Statement : G0. Roadworks (all roads ready)

This is the easy version of G. Roadworks. Every road between consecutive houses already exists on day $1$; there is no road-building phase.

There are $n$ houses in a row, numbered $1$ to $n$. House $i$ has hospitality $h_i$. Adjacent houses are connected by a road.

You start at house $x$ on day $1$ with satisfaction $0$. For each day $s = 1, 2, \ldots, k$:

• You may move to an adjacent house or stay where you are;
• Your satisfaction increases by $h_j$, where $j$ is the house you are in after the move.

Find the maximum satisfaction after $k$ days.

Each test contains multiple test cases. The first line contains $t$ ($1 \le t \le 10^4$).

Each test case has:

• One line: $n$, $k$, $x$ ($2 \le n \le 2 \cdot 10^5$, $1 \le k \le 10^9$, $1 \le x \le n$);
• One line: $h_1, h_2, \ldots, h_n$ ($0 \le h_i \le 10^9$).

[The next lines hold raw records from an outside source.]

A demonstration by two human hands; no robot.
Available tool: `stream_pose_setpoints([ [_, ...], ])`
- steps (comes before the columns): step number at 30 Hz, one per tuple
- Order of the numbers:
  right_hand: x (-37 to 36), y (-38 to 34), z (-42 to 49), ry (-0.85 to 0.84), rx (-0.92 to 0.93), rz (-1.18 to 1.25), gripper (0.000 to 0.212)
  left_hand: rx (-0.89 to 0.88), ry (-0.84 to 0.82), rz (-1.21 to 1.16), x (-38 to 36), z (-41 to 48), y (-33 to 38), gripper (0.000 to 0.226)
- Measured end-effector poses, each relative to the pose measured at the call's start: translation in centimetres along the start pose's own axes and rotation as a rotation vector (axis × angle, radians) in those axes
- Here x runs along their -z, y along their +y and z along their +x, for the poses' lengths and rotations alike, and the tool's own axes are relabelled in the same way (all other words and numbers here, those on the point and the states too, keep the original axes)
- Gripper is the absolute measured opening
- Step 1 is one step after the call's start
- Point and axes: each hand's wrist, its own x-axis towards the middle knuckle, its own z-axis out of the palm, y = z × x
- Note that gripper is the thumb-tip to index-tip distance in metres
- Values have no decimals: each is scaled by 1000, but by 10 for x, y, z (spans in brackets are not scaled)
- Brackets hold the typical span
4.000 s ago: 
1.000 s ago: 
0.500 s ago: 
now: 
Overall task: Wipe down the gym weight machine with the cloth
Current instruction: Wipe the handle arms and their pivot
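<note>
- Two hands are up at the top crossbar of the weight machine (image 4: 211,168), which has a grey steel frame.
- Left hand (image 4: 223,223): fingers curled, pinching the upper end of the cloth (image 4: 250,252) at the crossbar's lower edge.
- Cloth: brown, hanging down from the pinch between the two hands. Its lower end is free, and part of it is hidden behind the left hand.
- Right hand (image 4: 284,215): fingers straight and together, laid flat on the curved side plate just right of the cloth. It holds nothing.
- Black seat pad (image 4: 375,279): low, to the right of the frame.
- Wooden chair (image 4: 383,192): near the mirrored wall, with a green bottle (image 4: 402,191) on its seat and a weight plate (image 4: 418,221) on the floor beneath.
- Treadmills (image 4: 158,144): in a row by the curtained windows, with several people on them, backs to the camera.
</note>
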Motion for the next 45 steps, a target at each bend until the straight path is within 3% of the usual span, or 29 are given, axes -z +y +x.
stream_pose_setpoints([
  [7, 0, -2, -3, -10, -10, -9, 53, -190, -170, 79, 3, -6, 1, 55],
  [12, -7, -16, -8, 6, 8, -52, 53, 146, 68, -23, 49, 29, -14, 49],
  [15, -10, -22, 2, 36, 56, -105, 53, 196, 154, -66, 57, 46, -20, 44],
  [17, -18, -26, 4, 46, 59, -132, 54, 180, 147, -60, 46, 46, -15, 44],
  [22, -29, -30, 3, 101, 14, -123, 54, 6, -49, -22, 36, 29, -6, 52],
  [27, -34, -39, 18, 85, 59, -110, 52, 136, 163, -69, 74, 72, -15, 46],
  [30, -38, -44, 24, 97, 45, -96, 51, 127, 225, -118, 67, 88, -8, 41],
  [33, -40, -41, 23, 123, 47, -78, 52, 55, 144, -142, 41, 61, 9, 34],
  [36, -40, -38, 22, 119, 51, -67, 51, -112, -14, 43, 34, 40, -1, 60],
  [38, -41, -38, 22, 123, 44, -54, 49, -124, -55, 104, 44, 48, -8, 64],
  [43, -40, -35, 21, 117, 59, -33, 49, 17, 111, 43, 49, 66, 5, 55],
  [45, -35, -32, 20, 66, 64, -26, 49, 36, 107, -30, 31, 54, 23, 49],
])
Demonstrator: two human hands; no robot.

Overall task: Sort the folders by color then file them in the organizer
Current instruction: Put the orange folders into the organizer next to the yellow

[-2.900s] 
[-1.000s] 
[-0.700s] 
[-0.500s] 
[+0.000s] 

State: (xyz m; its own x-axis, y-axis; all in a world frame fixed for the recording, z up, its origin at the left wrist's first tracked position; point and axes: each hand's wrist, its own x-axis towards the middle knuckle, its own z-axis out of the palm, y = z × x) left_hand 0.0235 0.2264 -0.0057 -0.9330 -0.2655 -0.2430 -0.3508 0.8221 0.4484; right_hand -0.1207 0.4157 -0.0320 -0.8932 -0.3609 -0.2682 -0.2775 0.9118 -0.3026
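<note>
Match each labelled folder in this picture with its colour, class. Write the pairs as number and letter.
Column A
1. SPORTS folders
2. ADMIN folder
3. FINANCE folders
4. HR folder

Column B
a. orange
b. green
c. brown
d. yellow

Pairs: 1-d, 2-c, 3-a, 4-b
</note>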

The sum of $n$ over all test cases does not exceed $2 \cdot 10^5$.

For each test case, print one integer: the maximum satisfaction after $k$ days.

Input

4
5 10 3
14 2 3 5 6
4 8 1
0 0 0 1
2 1000000000 1
1 1000000000
2 5 1
10 1

Output

128
6
1000000000000000000
50

First test case ($n = 5$, $k = 10$, $x = 3$, $h = [14, 2, 3, 5, 6]$). All roads are available immediately. One optimal plan is to move to house $1$ early (hospitality $14$) and spend most remaining days there; the maximum is $128$.

Second test case ($n = 4$, $k = 8$, $x = 1$, only $h_4 = 1$ is positive). You need three moves to reach house $4$; the best schedule earns $1$ on days when you are at house $4$ and $0$ elsewhere. The maximum is $6$.

Third test case ($n = 2$, $k = 10^9$). Move to house $2$ on day $1$ and stay; you earn $10^9$ on each of $10^9$ days.

Fourth test case ($n = 2$, $k = 5$, $x = 1$, $h = [10, 1]$). Staying at house $1$ every day gives $5 \cdot 10 = 50$; moving to house $2$ is worse.

In the full problem, road $i$ between houses $i$ and $i + 1$ opens on day $d_i$. G0 is the special case $d_i = 1$ for every $i$: the graph is a path from day $1$ onward. The full solution keeps the same DP skeleton but computes different arrival times $T[i]$ from the array $d$. See editorial.md.